What is being asked —
Every line below between the one holding "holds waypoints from" and the one holding "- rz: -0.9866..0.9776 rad", inclusive, should be copied exactly, and no other line.

Exercise data —
┏━━
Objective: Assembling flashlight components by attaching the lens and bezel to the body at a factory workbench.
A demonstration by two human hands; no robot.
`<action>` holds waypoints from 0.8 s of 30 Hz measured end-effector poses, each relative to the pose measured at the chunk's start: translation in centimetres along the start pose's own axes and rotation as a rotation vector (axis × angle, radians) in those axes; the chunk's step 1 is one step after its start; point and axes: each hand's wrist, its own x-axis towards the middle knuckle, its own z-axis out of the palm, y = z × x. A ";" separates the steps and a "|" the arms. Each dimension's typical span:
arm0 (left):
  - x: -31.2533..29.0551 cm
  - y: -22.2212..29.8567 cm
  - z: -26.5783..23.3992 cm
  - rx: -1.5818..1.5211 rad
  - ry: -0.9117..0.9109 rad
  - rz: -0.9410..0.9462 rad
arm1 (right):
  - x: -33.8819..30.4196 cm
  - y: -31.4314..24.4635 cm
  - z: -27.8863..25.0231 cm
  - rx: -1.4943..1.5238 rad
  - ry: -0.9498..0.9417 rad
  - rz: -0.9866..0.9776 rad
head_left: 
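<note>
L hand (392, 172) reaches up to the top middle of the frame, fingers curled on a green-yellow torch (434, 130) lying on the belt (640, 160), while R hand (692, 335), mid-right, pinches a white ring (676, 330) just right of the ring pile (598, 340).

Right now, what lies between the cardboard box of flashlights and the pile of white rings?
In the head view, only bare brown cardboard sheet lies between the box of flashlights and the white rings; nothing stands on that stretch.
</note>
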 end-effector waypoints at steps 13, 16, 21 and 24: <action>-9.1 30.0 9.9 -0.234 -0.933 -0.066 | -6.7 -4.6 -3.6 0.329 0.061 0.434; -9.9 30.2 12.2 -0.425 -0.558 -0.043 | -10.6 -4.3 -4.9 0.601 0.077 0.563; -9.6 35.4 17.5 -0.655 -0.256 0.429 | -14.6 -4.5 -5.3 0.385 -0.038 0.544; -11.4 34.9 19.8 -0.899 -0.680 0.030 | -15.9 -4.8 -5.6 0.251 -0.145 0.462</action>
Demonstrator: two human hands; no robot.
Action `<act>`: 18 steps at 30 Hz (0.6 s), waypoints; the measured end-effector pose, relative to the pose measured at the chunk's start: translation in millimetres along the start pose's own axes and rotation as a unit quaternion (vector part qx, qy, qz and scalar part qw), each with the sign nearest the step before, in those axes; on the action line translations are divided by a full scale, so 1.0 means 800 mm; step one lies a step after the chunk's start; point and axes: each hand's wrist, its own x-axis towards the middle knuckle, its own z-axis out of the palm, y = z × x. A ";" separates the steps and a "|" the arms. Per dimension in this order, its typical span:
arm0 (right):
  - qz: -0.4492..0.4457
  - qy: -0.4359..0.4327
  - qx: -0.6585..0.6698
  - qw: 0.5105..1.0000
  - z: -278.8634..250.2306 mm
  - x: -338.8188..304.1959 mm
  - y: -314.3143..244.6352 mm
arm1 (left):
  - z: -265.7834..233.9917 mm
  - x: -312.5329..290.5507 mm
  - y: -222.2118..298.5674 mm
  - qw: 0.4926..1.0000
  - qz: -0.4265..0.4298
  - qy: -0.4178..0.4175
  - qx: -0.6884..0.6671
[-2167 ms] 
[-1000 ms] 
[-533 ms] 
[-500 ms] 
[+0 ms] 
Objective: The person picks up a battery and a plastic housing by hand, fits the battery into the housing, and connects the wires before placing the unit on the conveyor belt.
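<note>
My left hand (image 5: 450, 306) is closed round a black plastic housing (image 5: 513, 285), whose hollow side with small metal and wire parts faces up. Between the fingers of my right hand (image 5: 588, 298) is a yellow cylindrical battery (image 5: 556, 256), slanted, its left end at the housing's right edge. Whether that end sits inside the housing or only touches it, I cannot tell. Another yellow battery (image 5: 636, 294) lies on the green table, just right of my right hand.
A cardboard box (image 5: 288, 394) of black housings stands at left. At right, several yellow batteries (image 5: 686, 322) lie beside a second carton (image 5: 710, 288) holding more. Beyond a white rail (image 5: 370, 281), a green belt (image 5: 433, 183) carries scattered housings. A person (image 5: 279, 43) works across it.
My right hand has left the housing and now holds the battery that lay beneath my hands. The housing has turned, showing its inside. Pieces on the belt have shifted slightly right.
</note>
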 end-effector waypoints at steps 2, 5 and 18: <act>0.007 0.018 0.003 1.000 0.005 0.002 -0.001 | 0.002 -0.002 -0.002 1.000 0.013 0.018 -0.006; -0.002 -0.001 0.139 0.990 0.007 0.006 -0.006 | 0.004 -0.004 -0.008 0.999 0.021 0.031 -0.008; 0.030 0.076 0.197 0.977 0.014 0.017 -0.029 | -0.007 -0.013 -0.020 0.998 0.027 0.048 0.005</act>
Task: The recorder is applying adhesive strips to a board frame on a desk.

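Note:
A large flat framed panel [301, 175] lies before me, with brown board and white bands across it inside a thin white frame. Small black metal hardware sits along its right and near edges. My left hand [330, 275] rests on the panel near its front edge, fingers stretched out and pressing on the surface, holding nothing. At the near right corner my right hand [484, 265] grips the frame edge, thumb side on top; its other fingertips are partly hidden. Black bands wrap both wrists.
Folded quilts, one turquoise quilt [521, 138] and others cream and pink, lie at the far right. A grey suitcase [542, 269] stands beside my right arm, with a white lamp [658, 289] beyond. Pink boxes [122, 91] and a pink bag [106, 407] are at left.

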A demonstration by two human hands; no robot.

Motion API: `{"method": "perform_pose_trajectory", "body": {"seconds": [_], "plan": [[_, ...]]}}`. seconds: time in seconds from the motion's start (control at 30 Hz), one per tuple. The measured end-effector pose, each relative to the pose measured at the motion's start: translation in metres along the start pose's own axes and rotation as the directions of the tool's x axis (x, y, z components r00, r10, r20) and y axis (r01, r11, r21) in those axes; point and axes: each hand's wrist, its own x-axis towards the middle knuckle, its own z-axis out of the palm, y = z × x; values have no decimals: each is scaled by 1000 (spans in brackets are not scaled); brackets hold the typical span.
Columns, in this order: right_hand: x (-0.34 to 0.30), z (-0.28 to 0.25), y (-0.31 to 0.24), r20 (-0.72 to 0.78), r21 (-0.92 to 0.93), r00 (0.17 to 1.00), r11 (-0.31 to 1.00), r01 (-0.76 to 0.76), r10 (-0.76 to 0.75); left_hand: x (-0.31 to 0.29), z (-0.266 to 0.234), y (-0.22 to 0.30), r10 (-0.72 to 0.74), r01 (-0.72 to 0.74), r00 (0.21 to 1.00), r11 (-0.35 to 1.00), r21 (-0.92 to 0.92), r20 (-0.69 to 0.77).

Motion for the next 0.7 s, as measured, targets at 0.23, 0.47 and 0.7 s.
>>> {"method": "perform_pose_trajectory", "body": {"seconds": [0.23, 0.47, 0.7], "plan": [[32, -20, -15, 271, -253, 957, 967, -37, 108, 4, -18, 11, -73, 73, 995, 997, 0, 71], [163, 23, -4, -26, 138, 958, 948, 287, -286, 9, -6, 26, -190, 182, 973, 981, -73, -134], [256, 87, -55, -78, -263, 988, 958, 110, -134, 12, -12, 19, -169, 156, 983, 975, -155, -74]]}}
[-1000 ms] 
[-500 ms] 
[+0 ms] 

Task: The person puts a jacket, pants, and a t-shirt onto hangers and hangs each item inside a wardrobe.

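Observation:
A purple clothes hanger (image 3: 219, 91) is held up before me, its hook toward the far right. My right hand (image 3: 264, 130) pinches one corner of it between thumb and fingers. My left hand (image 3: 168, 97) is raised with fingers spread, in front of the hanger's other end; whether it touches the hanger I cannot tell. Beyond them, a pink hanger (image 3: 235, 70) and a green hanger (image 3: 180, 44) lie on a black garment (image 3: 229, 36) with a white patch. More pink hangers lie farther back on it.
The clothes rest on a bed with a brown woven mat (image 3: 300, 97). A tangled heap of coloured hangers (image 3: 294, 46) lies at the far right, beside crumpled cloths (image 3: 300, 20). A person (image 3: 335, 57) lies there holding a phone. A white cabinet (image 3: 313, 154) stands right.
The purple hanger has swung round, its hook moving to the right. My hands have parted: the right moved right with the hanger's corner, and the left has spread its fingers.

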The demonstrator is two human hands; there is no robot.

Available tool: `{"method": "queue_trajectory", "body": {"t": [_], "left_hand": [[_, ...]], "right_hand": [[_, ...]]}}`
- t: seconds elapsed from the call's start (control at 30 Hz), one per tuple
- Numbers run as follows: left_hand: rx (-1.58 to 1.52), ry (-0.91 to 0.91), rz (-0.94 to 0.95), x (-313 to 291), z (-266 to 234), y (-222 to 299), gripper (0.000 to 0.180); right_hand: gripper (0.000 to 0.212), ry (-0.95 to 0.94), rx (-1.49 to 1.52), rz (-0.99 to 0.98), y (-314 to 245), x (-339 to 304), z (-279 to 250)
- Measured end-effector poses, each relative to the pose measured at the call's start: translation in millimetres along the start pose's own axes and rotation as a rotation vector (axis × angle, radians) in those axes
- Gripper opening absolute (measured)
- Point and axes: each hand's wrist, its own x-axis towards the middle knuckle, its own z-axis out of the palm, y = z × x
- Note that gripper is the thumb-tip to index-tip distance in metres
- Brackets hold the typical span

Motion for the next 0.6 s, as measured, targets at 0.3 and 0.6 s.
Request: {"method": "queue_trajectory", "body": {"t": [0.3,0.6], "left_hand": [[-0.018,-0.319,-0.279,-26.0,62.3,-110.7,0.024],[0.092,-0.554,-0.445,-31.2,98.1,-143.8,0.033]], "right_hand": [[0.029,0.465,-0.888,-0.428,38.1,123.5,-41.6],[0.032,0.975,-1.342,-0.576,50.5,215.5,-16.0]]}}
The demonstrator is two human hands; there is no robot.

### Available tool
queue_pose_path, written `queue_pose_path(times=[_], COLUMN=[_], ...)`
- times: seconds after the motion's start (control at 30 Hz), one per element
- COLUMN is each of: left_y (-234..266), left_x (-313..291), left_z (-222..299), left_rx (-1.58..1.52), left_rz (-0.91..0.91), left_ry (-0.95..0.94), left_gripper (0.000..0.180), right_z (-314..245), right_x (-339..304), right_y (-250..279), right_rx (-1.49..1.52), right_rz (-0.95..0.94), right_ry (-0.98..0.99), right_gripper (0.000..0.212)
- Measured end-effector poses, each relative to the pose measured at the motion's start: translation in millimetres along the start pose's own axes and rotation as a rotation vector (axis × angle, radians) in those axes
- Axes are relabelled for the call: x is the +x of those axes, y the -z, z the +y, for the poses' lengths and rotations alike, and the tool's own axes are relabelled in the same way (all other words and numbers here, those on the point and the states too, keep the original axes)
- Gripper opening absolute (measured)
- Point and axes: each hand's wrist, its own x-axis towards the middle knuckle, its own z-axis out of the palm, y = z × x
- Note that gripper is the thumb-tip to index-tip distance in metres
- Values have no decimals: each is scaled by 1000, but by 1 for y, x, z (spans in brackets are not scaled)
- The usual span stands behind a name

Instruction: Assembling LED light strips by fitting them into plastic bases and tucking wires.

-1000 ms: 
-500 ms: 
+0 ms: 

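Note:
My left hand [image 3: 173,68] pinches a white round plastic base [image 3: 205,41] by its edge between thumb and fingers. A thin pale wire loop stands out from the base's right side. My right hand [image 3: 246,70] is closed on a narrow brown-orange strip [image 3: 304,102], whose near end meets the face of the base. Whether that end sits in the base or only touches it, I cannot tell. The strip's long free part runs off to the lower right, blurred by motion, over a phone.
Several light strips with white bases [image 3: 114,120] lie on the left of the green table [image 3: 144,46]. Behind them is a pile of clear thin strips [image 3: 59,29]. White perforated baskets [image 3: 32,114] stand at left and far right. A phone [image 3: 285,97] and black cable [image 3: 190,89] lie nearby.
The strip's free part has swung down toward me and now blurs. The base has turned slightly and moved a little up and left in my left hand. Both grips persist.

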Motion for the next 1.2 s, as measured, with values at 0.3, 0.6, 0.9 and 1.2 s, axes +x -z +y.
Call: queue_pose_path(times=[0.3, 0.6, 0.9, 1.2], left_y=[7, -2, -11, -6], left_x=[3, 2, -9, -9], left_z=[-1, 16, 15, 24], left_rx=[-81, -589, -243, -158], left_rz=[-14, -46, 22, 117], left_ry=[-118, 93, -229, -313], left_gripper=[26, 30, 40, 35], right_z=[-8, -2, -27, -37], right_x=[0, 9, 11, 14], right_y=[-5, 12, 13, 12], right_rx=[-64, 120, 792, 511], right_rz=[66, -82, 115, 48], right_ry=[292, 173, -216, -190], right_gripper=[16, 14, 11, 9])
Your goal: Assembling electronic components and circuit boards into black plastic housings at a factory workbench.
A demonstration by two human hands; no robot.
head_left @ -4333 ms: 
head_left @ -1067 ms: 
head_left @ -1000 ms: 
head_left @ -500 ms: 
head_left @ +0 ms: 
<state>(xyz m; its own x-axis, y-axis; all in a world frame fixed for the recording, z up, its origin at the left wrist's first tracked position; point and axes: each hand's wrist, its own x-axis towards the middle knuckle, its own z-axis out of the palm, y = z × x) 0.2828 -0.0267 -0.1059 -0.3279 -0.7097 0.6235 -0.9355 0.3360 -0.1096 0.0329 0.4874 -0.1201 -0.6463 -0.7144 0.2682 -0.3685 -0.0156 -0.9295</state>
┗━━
Finished task —
`<action>` holds waypoints from 0.8 s of 30 Hz measured end-effector poses, each relative to the pose measured at the chunk's start: translation in centimetres along the start pose's own axes and rotation as a rotation vector (axis × angle, radians) in those axes; the chunk's step 1 is one step after its start; point and axes: each hand's wrist, its own x-axis towards the middle knuckle, its own z-axis out of the palm, y = z × x. A ";" separates the steps and a "|" the arms. Each dimension's typical span:
arm0 (left):
  - x: -31.2533..29.0551 cm
  - y: -22.2212..29.8567 cm
  - z: -26.5783..23.3992 cm
  - rx: -1.5818..1.5211 rad
  - ry: -0.9117..0.9109 rad
  - rz: -0.9410..0.9462 rad
arm1 (right):
  - x: -33.8819..30.4196 cm
  - y: -31.4314..24.4635 cm
  - z: -27.8863..25.0231 cm
  - rx: -1.4943..1.5238 rad
  - ry: -0.9498..0.9417 rad
  - rz: -0.9866..0.9776 rad

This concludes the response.